PROBLEM TO SOLVE:
Check each line of the entries below for the string "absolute"; copy every line where it appears.

RECORDS PROVIDED:
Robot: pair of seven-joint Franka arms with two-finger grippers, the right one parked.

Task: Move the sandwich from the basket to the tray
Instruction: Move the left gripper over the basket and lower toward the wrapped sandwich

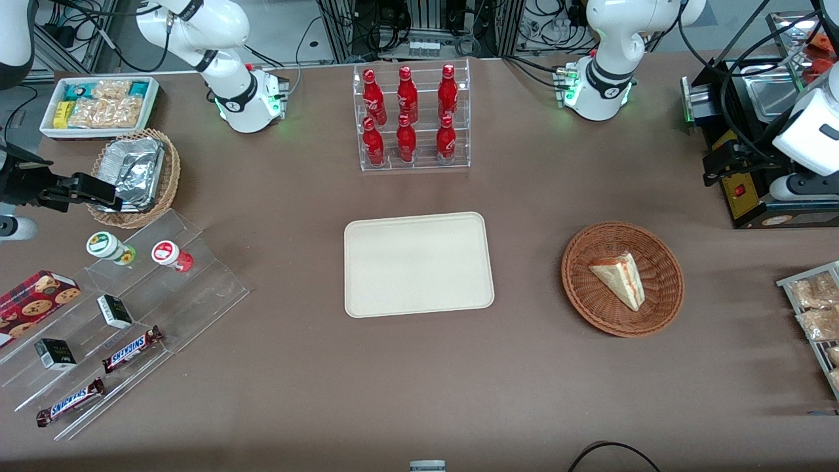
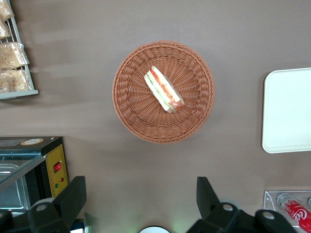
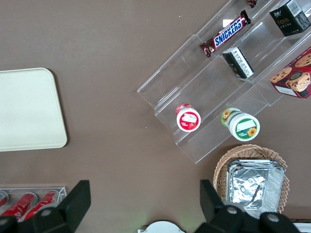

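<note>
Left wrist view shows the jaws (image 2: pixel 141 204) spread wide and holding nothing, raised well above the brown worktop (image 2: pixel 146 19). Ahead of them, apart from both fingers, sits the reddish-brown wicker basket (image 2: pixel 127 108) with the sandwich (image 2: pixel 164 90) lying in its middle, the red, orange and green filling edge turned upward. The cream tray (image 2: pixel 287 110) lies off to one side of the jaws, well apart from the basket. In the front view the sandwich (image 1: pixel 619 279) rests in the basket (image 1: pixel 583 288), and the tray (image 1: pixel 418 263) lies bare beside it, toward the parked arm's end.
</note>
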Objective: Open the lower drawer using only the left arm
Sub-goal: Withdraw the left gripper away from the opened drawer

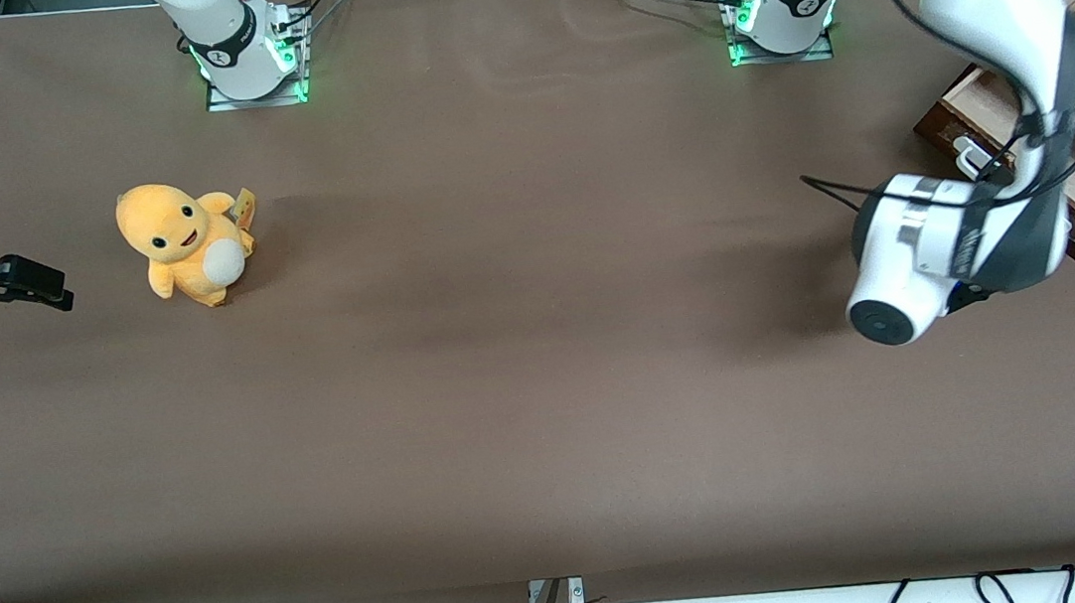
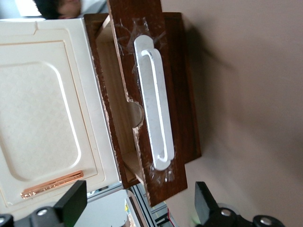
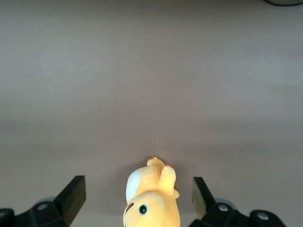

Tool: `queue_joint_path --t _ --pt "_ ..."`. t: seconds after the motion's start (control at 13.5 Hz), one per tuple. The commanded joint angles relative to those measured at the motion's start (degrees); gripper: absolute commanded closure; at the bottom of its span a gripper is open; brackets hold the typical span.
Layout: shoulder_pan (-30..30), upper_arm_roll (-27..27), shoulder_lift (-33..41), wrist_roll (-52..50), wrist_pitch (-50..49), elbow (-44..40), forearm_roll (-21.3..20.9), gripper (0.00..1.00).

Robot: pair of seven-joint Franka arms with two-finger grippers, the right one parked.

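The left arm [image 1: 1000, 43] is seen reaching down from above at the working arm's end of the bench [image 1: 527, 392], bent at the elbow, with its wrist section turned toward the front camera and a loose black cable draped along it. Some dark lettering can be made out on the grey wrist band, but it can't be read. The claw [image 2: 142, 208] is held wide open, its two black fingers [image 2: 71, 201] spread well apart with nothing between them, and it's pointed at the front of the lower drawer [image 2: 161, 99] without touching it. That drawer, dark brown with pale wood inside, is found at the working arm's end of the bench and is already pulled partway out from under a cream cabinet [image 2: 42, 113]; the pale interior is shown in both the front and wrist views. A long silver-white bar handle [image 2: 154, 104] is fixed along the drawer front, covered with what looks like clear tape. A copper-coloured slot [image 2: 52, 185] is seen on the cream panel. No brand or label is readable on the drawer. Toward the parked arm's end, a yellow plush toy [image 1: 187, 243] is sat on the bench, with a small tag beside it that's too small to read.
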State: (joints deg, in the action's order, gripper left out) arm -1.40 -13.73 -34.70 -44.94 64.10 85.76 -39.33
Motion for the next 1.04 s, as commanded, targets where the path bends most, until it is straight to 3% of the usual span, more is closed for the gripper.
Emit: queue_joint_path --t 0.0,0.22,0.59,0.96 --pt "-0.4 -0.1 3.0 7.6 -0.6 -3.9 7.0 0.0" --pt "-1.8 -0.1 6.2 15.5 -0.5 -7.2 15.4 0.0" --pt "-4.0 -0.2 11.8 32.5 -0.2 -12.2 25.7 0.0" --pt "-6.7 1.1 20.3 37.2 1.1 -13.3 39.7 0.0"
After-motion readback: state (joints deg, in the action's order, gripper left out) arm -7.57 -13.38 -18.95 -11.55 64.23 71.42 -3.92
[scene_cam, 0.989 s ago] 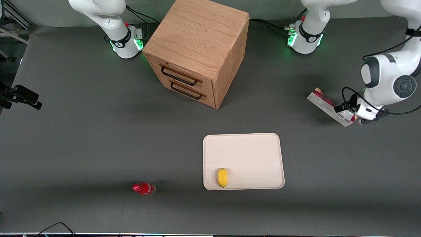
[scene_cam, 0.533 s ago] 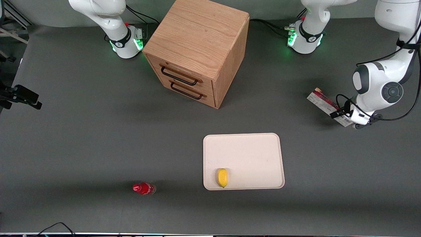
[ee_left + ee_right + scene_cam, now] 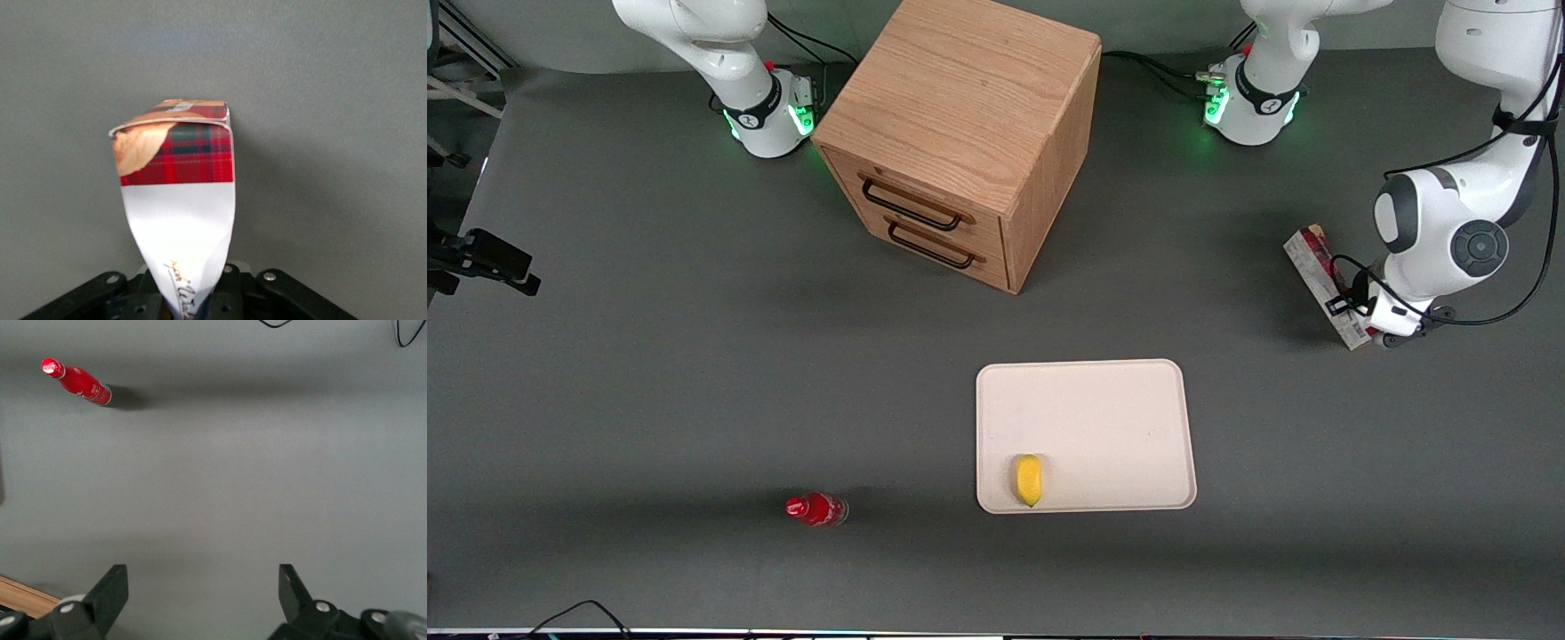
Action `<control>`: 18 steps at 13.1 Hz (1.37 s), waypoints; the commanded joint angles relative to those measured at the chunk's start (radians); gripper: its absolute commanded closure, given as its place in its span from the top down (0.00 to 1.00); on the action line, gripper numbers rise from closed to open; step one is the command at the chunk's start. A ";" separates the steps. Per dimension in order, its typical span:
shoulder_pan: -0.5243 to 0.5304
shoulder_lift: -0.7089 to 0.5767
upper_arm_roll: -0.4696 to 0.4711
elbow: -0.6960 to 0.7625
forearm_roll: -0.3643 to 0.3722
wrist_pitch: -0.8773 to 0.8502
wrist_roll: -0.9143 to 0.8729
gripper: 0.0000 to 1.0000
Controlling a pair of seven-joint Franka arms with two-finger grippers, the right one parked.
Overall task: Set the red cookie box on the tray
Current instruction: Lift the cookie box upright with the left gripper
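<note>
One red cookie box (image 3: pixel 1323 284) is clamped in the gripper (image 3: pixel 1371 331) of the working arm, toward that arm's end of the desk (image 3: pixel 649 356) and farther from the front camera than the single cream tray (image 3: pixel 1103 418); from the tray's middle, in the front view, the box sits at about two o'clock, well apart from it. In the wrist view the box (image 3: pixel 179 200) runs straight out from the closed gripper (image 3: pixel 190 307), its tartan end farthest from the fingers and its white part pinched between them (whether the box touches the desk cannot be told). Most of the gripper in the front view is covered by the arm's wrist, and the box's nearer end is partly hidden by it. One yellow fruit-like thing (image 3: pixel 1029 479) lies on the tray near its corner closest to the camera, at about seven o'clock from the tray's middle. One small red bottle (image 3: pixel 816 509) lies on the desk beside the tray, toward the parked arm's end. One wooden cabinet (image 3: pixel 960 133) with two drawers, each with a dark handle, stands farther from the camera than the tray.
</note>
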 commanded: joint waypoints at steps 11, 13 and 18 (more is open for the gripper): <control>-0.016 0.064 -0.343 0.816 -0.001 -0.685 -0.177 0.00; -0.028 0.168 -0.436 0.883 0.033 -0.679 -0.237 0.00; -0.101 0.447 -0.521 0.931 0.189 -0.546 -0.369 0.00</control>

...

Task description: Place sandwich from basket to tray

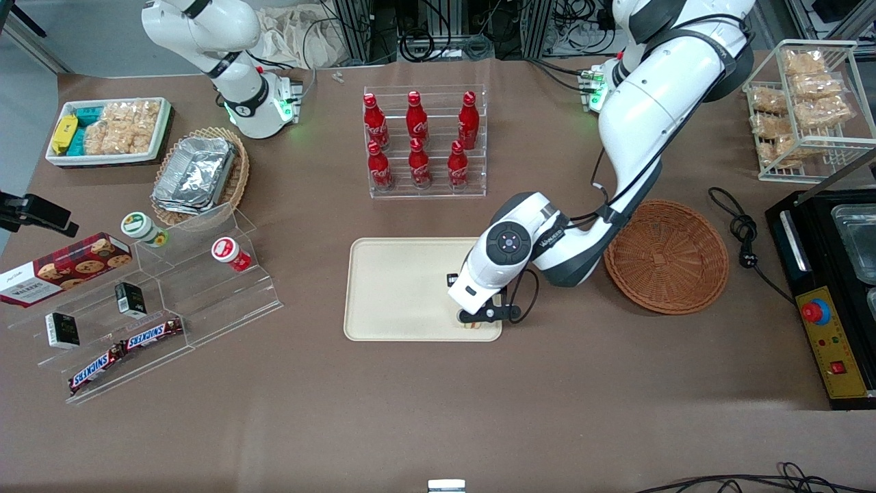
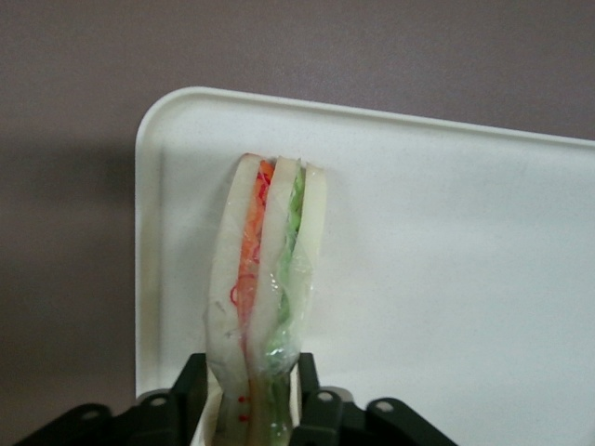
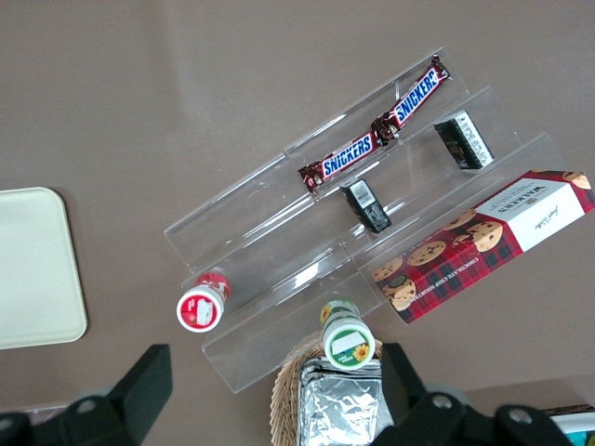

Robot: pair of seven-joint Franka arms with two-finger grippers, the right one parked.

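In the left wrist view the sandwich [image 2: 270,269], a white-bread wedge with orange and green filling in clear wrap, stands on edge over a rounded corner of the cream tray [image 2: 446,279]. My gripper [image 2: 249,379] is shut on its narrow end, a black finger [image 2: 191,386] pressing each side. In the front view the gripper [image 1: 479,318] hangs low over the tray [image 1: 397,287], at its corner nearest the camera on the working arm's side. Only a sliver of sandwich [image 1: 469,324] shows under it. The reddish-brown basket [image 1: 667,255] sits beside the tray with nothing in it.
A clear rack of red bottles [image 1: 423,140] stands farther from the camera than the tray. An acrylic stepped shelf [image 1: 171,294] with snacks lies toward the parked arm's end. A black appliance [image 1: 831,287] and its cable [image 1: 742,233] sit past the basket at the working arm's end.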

RESPONSE:
Tool: `queue_joint_path --t _ --pt "_ ..."`. t: seconds after the motion's start (control at 13.5 Hz), one per tuple. The commanded joint angles relative to those measured at the motion's start (degrees); gripper: absolute commanded closure; at the bottom of its span a gripper is open; brackets hold the typical span.
Action `<control>`: 18 steps at 13.1 Hz (1.37 s), waypoints; the commanded joint angles relative to those measured at the chunk's start (radians); gripper: its absolute commanded closure, given as its place in its span from the top down (0.00 to 1.00); on the action line, gripper numbers rise from closed to open; step one is the command at the chunk's start. A ";" separates the steps. Per dimension in order, its typical span:

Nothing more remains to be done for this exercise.